Thomas de la Tour avait entendu parler de la famille Báthory par des (francs-)maçons revenus de l'Est dans les années 70-75 - rien ne semblait avoir filtré : la fille avait été mariée à 15 ans au futur commandeur des troupes armées hongroises et la famille avait des ramifications profondes au sein des princes de Transylvanie... Mais il comprenait maintenant mieux la raison de sa présence ici : l'affaire était éminemment politique, impliquer les Báthory dans quoi que ce soit pouvait dégénérer violemment, et Volgan ne tenait probablement pas à retrouver sa tête désolidarisée de son corps trop rapidement... Il fallait procéder en douceur et ne pas faire de remous. En soi, un travail pour lequel il avait prouvé son efficacité - même si en général, c'était pour faire disparaître les gens, pas les retrouver.  

 

Une fois les aspects pratiques de la mission résolus, le jeune comte ajouta comme si de rien n'était :  

"- Au fait, je viens avec vous - vous ne connaissez pas le pays et ses gens : je serai votre guide. Vous n'aurez qu'à me considérer comme votre disciple."  

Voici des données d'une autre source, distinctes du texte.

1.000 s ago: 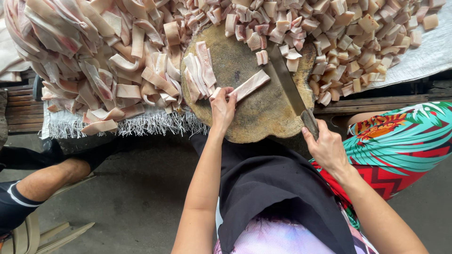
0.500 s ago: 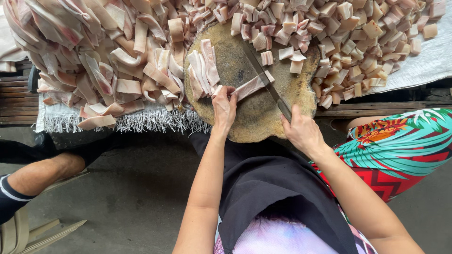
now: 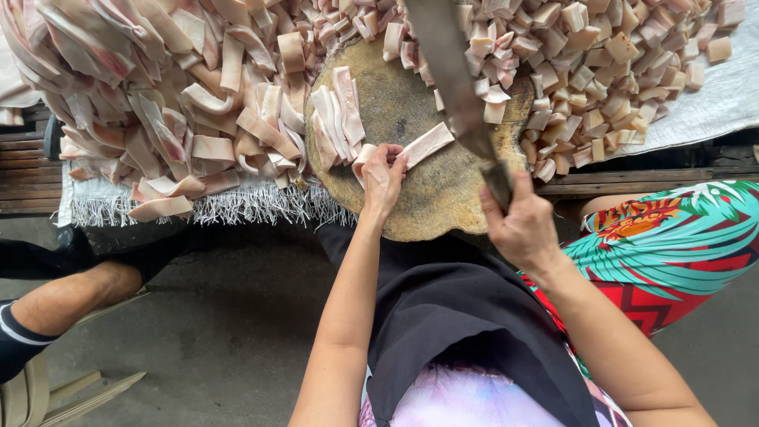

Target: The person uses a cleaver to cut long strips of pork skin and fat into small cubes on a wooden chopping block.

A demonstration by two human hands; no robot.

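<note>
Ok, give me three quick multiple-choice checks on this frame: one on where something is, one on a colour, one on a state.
1. Where does the strip of meat under the left hand lie?
A. on the round wooden block
B. on the floor
C. on the white cloth

2. What colour is the apron on the person's lap?
A. yellow
B. black
C. white

3. How is the cleaver in the right hand?
A. lying flat on the block
B. stuck into the meat
C. lifted above the block

Answers: 1 A, the strip rests on the block's top with the left fingers pinning its near end. 2 B, dark cloth covers the lap. 3 C, the blade looms large and blurred, clear of the strip.
</note>
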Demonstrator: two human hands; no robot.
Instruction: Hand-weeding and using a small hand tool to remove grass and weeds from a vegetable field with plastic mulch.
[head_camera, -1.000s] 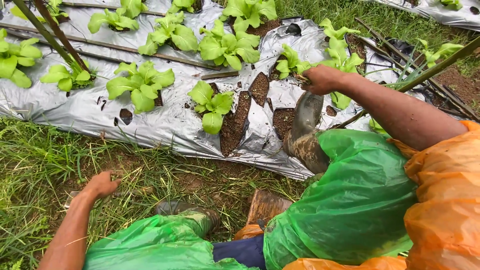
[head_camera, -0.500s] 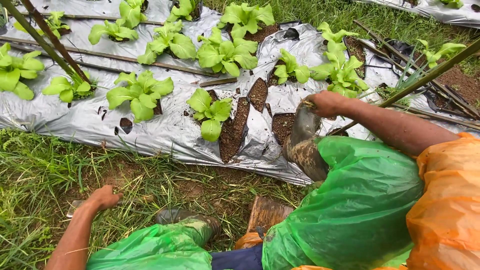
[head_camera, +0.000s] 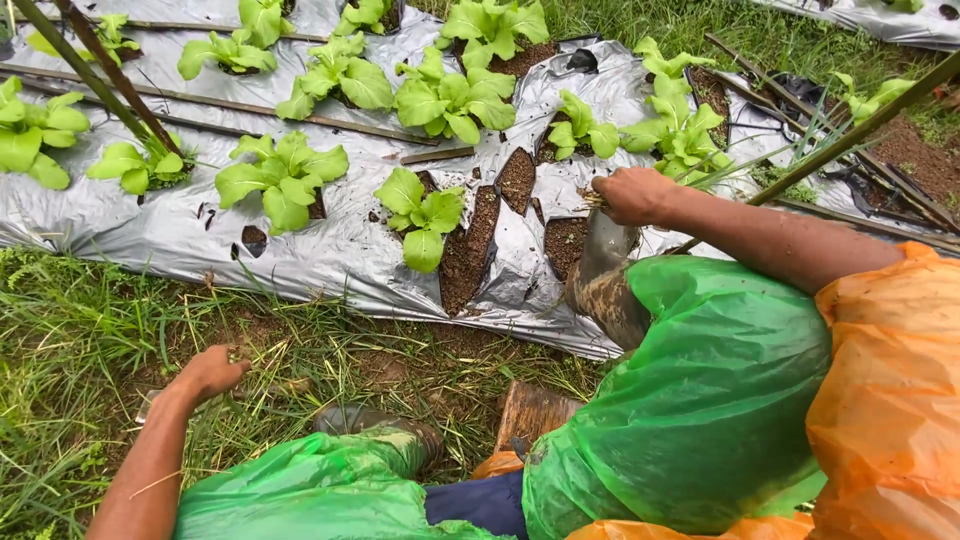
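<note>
My right hand (head_camera: 635, 195) is closed in a fist over the silver plastic mulch (head_camera: 330, 262), right above a bare soil hole (head_camera: 565, 243). A small tuft of dry weed stems (head_camera: 592, 200) sticks out of the fist. Green lettuce plants (head_camera: 425, 215) grow from holes in the sheet just left of it, and more lettuce (head_camera: 685, 135) stands behind it. My left hand (head_camera: 210, 372) rests low on the grass (head_camera: 70, 340) in front of the bed, fingers curled under. Whether it grips any blades is unclear.
My muddy right boot (head_camera: 610, 295) stands on the edge of the plastic, and my left boot (head_camera: 380, 425) is in the grass. Green plastic trousers (head_camera: 690, 410) and an orange raincoat (head_camera: 890, 400) fill the lower right. Bamboo sticks (head_camera: 100, 80) lean over the bed at left and right.
My right fist has stayed over the soil holes near the boot. My left hand, earlier spread flat on the grass, now has its fingers curled.
</note>
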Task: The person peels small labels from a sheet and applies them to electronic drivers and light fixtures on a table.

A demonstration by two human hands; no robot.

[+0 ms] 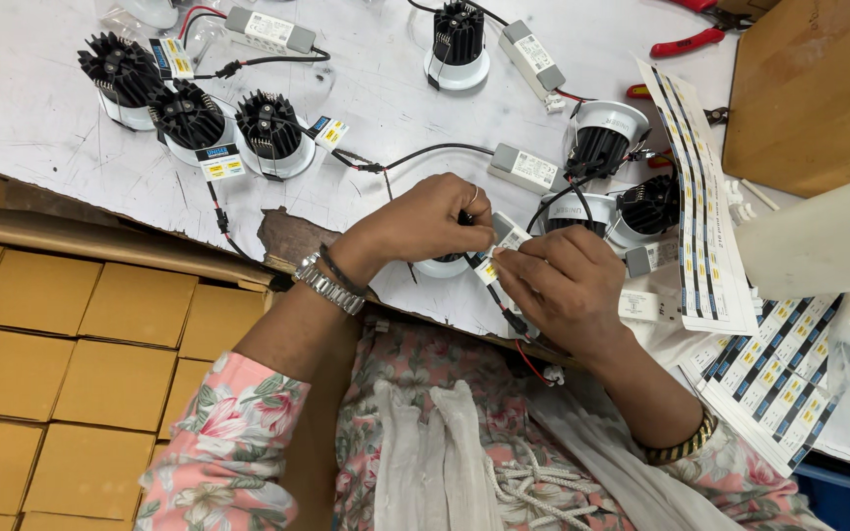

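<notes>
White label: a small sticker (510, 239) pinched between the fingertips of both hands, over a downlight (442, 264) at the table edge.
Left hand (425, 224): fingers curled, pressed on the sticker and fitting.
Right hand (565, 285): thumb and forefinger pinching the sticker's other end.
Done, by the look: 3 black downlights (189, 116) left of the fingers carry tags.
Left: sticker sheets (700, 206) right of the fingers hold many more.
Room: table edge (150, 221) close under the wrists; cables crowd above the fingers.
</notes>
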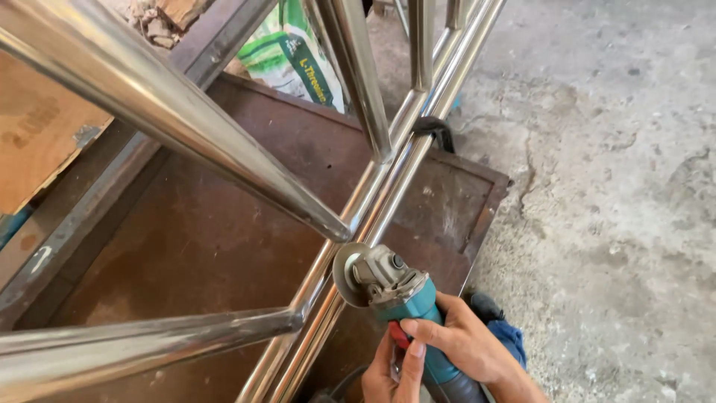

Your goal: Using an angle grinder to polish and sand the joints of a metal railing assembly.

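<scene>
Steel railing (224,160) beside teal grinder (395,291)

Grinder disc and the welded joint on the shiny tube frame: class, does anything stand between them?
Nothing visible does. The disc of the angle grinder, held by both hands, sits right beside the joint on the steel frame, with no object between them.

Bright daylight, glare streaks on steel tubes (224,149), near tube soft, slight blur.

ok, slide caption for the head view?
Both hands hold a teal angle grinder, disc against a joint of the steel tube frame.
</scene>
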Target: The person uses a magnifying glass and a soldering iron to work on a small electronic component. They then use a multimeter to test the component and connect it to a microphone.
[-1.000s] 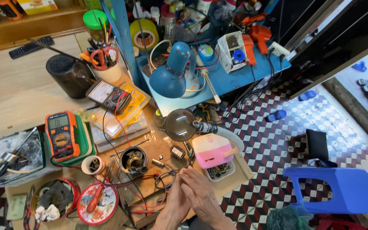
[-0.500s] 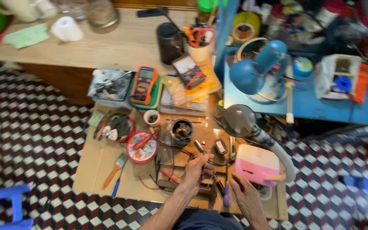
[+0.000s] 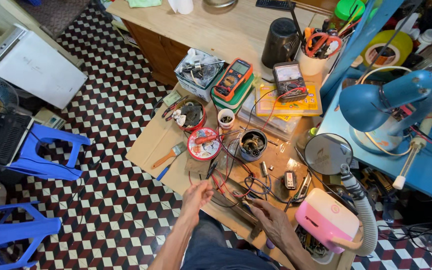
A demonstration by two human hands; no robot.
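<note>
Head view: low brown cardboard-covered worktop [image 3: 151,150], near edge. Tangled red and black test leads [image 3: 228,182] lie between both hands. Left hand [image 3: 197,194], loosely curled, apparently empty; right hand [image 3: 271,222] rests on them, grip unclear.

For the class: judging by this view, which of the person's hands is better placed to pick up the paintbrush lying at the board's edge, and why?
Probably the left. The left hand hovers open, empty, on the same side as the paintbrush. The right hand rests farther away, among the wires.
</note>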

De la Tour se sentit rougir des bottes aux oreilles.  

 

(Script original partiellement inspiré d'événements ayant existé)  

* le Nécronomicon est une invention de H.P. Lovecraft : http://fr.wikipedia.org/wiki/Necronomicon  

** la Lament configuration est une invention de Clive Barker : http://en.wikipedia.org/wiki/Lemarchand's_box

Scénario : (3 commentaires)
une série B historique (Horreur) de Peter Bova

Nathan Colloff

Elaine McClean

Bradley Erotas

Stephanie Jones
Sorti le 26 octobre 2013 (Semaine 460)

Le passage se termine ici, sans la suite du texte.